• _EXERCISE PROMPT_: The full listing should be written out verbatim, and its images should be dropped.

• _THE DATA_:

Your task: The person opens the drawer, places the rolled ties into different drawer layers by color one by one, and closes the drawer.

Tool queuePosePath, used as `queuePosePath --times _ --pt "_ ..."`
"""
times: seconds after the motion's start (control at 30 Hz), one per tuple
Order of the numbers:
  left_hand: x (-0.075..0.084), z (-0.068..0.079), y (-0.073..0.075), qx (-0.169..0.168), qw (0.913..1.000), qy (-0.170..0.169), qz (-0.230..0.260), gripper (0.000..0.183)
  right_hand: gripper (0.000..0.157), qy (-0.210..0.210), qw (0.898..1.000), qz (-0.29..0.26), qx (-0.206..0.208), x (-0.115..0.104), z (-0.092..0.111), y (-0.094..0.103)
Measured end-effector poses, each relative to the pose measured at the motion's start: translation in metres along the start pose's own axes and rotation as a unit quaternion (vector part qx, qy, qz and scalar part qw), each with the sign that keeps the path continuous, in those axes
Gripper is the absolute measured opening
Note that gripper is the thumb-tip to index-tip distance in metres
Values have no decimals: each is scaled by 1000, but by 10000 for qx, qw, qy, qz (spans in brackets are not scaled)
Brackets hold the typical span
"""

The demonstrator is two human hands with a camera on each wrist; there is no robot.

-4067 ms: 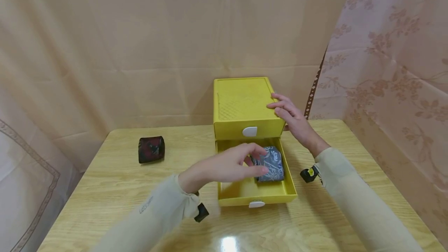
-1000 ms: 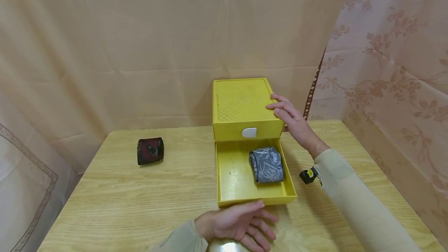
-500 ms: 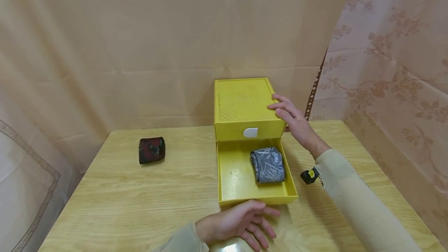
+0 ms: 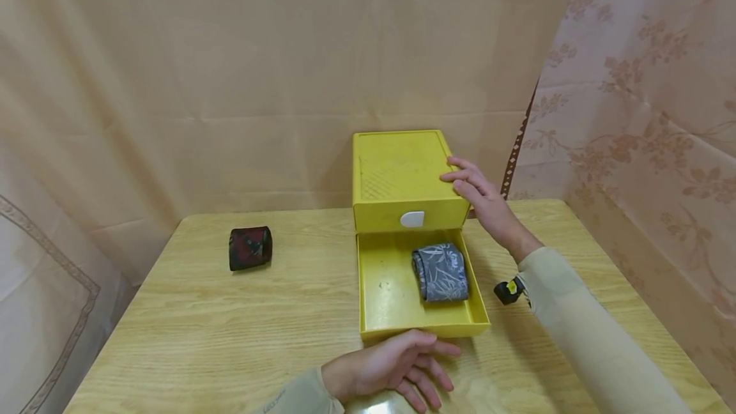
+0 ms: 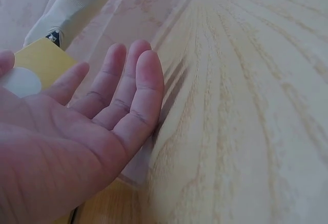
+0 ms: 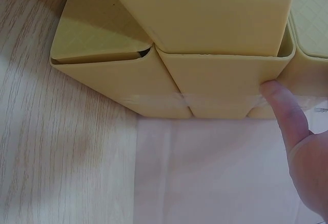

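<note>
A yellow drawer cabinet stands at the back of the table, with a lower drawer pulled out. Inside that drawer, toward its right side, lies a rolled grey cloth with a pale leaf pattern, like a rolled necktie. My right hand rests on the cabinet's upper right edge, fingers on the top; in the right wrist view a finger presses the yellow side wall. Just in front of the drawer is my left hand, fingers spread and holding nothing. Whether it touches the drawer front, I cannot tell.
A dark red and black rolled cloth sits on the wooden table at the left. Beige curtain hangs behind, and a flowered curtain on the right. Yellow units are stacked, as the right wrist view shows.
Some seconds ago my left hand was over the grey cloth in the drawer; it has since moved to the drawer's front. Over the last second both hands have stayed almost still.
</note>
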State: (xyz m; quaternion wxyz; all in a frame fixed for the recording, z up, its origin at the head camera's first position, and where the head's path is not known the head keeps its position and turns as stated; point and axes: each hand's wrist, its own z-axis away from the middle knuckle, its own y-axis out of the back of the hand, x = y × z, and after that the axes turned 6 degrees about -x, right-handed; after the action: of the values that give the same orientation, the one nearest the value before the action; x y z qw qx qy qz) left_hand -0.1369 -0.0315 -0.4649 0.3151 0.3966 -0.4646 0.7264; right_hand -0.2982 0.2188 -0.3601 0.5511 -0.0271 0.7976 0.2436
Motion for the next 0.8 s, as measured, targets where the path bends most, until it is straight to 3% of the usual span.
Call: queuePosePath --times 0.8 --pt "2 -1 0 17 9999 91 70 68 41 31 10000 4 18 1 -1 1"
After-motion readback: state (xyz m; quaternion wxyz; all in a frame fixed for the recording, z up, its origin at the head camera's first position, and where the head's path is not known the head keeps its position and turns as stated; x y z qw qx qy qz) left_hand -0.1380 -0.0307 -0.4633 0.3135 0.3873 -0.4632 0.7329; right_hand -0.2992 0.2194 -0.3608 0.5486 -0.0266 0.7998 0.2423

• _ANSWER SECTION_:
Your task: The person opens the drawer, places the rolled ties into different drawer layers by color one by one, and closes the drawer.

Tool queuePosePath, used as `queuePosePath --times _ --pt "_ ..."`
"""
times: seconds after the motion's start (control at 30 Hz), one per tuple
Order of the numbers:
  left_hand: x (-0.075..0.084), z (-0.068..0.079), y (-0.073..0.075), qx (-0.169..0.168), qw (0.913..1.000), qy (-0.170..0.169), qz (-0.230..0.260), gripper (0.000..0.183)
  right_hand: gripper (0.000..0.157), qy (-0.210..0.210), qw (0.898..1.000), qz (-0.29..0.26), qx (-0.206..0.208), x (-0.115..0.104), z (-0.092..0.111), y (-0.094..0.103)
Measured end-effector poses, each relative to the pose measured at the motion's start: translation in metres along the start pose's own axes and rotation as a unit quaternion (vector part qx, qy, qz and scalar part qw), each with the sign that keeps the path continuous, in those axes
Gripper is the absolute measured opening
Note that gripper is the thumb-tip to index-tip distance in metres
Values have no decimals: each is scaled by 1000, but by 10000 for qx, qw, qy, qz (spans in brackets are not scaled)
Brackets hold the typical span
"""

The demonstrator is two human hands with a camera on each wrist; there is no robot.

-4067 ms: 
-1000 ms: 
-500 ms: 
+0 ms: 
+0 ms: 
+0 ms: 

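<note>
A yellow drawer cabinet stands at the back of the table, with a lower drawer pulled out. Inside that drawer, toward its right side, lies a rolled grey cloth with a pale leaf pattern, like a rolled necktie. My right hand rests on the cabinet's upper right edge, fingers on the top; in the right wrist view a finger presses the yellow side wall. Just in front of the drawer is my left hand, fingers spread and holding nothing. Whether it touches the drawer front, I cannot tell.
A dark red and black rolled cloth sits on the wooden table at the left. Beige curtain hangs behind, and a flowered curtain on the right. Yellow units are stacked, as the right wrist view shows.
Some seconds ago my left hand was over the grey cloth in the drawer; it has since moved to the drawer's front. Over the last second both hands have stayed almost still.
</note>
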State: (xyz m; quaternion wxyz; all in a frame fixed for the recording, z up, its origin at the head camera's first position, and where the head's path is not known the head keeps its position and turns as stated; point and axes: each hand's wrist, its own z-axis away from the middle knuckle, its own y-axis out of the back of the hand, x = y × z, and after that the axes turned 6 degrees about -x, right-handed; after the action: of the values that give the same orientation, the one nearest the value before the action; x y z qw qx qy qz) left_hand -0.1369 -0.0315 -0.4649 0.3151 0.3966 -0.4646 0.7264; right_hand -0.2982 0.2188 -0.3601 0.5511 -0.0271 0.7976 0.2436
Motion for the next 0.8 s, as measured, targets where the path bends most, until it is straight to 3% of the usual span.
Call: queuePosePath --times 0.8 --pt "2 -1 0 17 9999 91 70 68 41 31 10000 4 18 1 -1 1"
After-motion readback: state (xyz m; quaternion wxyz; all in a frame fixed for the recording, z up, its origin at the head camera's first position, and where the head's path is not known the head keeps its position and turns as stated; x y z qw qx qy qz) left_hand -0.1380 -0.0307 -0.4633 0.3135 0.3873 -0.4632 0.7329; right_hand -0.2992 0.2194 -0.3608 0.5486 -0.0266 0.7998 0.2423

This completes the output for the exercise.